*Aim of the exercise:* Copy out the first line of the listing and every line after it, exactly, until you have copied the line containing "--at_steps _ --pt".

*Data below:*
· · · · · · ·
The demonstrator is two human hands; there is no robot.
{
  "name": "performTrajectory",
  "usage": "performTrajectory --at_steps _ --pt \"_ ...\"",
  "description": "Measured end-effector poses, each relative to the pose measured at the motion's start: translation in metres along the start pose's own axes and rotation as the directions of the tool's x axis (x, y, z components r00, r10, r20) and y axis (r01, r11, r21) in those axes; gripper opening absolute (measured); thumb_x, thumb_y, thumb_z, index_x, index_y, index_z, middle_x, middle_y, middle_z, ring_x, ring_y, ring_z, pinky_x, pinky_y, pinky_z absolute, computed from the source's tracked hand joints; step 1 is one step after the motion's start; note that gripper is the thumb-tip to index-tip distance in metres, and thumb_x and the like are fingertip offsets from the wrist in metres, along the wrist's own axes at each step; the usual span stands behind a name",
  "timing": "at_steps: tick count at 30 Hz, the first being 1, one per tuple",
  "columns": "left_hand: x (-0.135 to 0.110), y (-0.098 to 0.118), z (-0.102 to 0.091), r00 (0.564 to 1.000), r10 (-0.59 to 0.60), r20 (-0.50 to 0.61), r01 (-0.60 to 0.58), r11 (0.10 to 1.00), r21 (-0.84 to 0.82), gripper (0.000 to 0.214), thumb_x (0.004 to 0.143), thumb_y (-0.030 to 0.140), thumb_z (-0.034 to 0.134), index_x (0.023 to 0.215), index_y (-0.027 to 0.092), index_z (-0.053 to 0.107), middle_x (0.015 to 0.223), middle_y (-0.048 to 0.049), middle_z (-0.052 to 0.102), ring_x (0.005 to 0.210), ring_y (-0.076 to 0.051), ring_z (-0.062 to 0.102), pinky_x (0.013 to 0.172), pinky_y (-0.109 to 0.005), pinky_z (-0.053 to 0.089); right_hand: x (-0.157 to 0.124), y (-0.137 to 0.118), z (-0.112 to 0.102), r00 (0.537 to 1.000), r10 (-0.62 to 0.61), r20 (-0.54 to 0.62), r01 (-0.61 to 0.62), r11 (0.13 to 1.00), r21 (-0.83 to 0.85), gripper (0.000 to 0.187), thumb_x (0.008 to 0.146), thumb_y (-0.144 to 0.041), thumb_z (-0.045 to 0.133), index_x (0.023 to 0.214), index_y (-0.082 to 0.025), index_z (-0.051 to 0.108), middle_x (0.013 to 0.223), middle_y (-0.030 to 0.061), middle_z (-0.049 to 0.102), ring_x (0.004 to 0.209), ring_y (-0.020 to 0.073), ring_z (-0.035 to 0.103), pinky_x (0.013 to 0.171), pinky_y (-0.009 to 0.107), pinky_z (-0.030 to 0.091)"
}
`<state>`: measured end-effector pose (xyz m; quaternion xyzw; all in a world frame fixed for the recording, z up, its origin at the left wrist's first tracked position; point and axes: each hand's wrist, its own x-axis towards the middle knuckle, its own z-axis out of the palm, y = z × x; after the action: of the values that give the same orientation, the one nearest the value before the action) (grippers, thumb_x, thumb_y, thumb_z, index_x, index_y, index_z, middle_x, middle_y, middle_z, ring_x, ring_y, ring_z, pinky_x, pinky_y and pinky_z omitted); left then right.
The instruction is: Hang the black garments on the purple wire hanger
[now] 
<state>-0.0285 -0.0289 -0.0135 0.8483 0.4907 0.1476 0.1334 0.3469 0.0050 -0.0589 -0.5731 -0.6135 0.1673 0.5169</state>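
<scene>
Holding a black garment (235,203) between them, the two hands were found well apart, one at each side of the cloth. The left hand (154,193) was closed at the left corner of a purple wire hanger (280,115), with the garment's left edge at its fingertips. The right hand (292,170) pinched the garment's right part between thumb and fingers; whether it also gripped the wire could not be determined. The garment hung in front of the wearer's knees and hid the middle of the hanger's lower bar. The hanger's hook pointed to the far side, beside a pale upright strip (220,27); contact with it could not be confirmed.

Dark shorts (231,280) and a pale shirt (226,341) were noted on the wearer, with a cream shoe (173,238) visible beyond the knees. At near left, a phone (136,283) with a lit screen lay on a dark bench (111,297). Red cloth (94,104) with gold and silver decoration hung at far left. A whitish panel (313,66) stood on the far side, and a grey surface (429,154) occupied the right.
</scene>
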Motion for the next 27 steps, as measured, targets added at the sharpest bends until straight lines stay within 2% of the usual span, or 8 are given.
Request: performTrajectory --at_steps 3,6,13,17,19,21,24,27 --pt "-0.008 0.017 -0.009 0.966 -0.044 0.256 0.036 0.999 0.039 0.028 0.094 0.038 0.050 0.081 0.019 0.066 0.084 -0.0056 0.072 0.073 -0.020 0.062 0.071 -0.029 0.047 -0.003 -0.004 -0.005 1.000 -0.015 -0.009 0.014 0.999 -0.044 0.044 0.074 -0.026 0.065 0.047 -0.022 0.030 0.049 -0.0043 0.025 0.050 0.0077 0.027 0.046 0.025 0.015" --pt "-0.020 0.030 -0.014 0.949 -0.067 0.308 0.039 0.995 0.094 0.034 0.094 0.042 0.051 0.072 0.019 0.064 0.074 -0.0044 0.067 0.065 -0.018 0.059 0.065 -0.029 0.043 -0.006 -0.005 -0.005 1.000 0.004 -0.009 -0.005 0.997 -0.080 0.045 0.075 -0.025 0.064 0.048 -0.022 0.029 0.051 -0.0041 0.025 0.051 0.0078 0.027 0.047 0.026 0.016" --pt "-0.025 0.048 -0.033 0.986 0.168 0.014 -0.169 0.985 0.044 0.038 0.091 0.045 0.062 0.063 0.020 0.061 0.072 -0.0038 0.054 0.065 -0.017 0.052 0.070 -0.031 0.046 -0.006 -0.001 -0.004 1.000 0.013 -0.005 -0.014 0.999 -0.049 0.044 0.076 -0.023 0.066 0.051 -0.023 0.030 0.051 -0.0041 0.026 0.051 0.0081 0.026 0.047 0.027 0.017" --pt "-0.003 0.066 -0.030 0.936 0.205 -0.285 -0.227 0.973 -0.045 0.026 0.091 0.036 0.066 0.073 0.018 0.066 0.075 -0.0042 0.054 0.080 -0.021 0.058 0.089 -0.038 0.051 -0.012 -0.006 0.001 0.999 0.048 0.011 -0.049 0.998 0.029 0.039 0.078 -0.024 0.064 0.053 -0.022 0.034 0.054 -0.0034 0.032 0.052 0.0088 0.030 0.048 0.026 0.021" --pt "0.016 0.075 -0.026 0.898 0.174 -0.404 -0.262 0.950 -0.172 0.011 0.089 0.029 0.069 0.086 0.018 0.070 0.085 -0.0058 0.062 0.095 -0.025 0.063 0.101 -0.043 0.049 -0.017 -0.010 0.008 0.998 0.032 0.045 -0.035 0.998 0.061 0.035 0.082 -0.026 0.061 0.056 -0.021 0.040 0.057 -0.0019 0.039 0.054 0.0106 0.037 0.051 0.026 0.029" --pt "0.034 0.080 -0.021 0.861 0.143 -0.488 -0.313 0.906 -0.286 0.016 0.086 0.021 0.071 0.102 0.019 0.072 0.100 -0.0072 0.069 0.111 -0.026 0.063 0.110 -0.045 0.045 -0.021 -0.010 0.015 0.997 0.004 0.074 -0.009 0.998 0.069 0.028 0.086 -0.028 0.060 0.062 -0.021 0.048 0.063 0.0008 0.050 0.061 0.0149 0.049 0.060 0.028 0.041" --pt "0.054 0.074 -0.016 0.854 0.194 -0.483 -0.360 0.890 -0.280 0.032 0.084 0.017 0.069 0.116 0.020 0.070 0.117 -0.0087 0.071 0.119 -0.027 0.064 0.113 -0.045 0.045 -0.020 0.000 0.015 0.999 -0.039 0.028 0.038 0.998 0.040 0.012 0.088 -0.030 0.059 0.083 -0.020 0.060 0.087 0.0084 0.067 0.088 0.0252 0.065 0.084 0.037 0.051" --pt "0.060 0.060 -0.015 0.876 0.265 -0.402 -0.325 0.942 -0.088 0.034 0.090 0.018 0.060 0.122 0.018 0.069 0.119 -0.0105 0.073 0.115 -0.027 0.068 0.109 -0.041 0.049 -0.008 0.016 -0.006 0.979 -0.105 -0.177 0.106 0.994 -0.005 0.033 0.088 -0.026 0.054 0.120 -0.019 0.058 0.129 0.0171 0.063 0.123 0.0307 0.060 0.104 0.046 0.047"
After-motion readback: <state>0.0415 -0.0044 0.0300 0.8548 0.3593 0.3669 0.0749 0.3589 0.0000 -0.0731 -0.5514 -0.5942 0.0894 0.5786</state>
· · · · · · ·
*Answer section:*
The demonstrator is two human hands; there is no robot.
{
  "name": "performTrajectory",
  "usage": "performTrajectory --at_steps _ --pt \"_ ...\"",

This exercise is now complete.